• Exercise directions
Would you filter these records and copy every line that has the word "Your"?

=== Recorded information ===

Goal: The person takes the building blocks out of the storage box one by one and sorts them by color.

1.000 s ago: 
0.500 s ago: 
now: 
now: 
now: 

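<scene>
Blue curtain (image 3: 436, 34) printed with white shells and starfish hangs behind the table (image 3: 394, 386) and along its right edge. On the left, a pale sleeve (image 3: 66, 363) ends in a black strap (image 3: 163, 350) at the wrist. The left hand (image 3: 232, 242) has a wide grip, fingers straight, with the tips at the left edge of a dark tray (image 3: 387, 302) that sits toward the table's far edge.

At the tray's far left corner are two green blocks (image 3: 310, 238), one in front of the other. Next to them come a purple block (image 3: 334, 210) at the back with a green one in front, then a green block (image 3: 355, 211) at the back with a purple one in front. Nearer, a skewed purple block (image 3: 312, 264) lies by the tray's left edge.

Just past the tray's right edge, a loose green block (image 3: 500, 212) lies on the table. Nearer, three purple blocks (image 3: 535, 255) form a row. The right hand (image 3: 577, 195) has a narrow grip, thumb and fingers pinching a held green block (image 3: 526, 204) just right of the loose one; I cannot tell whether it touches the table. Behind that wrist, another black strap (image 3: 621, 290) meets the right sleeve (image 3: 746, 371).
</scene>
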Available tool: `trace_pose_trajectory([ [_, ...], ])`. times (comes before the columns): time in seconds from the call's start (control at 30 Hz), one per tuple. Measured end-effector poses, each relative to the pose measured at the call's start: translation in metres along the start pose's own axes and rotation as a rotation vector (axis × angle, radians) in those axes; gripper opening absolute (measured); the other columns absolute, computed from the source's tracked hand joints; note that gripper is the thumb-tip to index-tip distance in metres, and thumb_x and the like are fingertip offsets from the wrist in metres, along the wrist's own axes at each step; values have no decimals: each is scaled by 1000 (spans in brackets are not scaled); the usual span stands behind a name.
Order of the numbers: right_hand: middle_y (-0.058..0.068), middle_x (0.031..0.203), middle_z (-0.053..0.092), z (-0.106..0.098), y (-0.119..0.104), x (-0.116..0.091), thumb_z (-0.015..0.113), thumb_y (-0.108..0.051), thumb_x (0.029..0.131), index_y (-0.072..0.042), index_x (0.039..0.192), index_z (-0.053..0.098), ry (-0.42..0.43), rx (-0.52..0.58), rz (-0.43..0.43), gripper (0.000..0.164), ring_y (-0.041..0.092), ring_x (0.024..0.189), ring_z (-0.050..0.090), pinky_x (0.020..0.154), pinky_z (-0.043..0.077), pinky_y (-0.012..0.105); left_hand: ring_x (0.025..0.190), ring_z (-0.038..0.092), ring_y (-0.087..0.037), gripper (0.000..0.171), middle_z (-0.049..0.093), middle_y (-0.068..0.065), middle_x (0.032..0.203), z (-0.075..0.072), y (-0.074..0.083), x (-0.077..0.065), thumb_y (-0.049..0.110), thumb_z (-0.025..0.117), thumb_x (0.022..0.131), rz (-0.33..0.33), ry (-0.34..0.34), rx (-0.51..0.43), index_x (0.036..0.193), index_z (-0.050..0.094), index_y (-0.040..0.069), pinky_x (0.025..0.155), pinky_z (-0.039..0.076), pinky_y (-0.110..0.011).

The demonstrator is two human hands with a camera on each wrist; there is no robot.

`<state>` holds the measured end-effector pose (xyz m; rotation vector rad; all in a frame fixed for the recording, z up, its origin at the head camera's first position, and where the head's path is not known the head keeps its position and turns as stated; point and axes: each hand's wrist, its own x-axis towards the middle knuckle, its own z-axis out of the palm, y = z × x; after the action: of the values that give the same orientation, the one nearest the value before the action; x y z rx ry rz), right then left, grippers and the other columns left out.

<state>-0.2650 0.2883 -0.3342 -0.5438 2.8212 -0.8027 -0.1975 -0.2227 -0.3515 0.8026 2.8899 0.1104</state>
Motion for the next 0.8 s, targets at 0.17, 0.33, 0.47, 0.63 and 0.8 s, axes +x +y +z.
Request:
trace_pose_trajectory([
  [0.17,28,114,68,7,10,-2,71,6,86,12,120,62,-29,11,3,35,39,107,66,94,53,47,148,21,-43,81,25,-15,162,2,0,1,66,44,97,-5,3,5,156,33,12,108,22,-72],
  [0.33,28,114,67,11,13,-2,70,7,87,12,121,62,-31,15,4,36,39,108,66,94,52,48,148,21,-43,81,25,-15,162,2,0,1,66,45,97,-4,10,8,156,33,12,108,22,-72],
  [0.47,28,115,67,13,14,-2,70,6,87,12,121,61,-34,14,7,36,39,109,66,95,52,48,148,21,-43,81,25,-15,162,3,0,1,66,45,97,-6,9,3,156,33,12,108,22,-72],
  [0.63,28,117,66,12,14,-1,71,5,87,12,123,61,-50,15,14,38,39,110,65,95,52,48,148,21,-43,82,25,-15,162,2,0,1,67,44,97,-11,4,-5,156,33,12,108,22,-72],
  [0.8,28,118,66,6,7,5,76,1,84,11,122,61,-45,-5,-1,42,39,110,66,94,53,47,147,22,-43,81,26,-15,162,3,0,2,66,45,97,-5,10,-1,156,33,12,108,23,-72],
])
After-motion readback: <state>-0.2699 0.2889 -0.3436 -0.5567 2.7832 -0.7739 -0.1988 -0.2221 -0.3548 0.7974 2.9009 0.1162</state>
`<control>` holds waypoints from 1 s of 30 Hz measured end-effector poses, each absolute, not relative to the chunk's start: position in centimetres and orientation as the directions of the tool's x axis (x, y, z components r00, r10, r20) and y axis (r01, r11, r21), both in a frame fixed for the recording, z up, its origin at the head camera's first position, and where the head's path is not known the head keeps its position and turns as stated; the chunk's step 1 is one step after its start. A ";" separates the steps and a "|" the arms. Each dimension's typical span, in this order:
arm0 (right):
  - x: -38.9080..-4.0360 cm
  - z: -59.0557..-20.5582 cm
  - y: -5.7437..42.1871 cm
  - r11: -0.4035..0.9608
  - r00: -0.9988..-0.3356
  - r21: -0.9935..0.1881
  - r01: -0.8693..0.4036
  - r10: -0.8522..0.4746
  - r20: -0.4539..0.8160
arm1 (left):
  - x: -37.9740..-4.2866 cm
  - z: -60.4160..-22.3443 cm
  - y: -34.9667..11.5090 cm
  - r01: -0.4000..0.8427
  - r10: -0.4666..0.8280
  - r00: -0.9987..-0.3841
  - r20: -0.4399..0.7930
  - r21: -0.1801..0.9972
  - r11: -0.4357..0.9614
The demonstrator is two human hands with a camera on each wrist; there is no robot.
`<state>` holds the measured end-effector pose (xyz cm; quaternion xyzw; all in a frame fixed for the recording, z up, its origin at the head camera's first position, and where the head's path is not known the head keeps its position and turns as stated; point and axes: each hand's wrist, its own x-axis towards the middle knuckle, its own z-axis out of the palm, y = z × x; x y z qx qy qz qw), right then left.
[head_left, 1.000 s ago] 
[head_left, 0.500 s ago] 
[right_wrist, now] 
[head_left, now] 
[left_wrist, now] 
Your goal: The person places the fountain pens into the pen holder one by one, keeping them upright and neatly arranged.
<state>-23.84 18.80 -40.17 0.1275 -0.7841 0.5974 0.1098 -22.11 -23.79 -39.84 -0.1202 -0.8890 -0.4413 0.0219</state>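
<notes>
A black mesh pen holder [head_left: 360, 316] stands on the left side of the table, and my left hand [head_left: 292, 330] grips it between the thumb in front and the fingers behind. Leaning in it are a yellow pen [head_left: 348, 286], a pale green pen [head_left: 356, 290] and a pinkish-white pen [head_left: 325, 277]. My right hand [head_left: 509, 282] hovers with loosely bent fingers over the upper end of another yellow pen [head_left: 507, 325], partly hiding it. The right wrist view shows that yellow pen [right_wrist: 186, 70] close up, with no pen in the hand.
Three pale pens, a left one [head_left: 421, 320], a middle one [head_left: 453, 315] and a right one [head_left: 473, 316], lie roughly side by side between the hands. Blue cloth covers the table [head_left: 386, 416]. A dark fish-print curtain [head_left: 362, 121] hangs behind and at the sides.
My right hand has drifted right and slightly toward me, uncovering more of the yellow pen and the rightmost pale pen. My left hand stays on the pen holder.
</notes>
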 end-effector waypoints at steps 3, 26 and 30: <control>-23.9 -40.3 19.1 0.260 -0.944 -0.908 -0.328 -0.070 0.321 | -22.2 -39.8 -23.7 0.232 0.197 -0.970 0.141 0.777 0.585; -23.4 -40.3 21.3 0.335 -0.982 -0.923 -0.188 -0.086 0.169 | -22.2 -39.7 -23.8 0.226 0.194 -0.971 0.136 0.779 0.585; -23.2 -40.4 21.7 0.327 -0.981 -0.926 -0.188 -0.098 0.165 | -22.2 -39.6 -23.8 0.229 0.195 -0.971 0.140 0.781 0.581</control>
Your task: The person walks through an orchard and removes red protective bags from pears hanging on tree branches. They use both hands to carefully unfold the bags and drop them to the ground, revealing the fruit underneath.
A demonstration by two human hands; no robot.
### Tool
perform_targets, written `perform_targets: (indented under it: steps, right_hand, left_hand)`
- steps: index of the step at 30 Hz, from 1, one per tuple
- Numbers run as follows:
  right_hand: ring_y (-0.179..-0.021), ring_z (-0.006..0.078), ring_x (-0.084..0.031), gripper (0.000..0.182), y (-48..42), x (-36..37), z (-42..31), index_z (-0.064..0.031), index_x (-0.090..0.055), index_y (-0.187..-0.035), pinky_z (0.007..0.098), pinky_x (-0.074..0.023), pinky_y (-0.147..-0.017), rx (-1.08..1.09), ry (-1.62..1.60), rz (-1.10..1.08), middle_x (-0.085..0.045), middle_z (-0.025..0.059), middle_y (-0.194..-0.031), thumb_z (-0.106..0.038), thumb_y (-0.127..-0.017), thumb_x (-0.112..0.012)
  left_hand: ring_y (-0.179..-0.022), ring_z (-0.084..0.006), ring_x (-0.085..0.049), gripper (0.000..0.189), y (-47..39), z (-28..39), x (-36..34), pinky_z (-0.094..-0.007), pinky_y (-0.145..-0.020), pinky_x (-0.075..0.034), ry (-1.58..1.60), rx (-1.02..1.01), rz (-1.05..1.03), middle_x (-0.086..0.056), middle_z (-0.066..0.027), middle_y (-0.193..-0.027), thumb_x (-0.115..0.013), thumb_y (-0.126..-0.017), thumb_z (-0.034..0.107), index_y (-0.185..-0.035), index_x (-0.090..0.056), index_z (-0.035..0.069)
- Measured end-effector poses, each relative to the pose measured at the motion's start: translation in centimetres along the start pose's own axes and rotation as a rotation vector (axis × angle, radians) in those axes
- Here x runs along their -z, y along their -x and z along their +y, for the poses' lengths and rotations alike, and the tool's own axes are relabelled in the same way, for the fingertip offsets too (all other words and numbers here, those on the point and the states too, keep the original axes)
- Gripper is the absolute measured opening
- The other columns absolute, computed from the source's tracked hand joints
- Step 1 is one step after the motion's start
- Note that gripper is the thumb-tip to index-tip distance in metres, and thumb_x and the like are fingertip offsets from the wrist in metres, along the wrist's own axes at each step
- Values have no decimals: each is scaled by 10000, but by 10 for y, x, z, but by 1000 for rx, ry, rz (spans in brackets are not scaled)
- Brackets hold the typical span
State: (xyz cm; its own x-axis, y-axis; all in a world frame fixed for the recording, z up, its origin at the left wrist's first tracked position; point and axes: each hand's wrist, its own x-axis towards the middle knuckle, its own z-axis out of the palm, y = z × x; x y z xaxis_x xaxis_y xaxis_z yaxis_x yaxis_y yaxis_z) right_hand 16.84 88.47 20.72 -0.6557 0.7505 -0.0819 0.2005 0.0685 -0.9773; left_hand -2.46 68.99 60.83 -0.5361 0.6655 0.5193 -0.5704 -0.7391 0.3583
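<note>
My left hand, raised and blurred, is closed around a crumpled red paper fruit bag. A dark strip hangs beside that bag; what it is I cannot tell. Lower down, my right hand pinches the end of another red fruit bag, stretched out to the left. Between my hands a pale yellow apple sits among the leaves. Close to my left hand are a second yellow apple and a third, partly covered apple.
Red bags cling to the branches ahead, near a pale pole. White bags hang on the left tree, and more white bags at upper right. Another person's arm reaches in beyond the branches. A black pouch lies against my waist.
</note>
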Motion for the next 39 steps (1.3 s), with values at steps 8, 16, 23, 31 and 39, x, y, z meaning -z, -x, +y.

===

• Finished task
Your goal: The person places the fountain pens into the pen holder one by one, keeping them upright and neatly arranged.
Your task: The person walks through an orchard and removes red protective bags from pears hanging on tree branches. They use both hands to carefully unfold the bags and drop them to the ground, revealing the fruit underneath.

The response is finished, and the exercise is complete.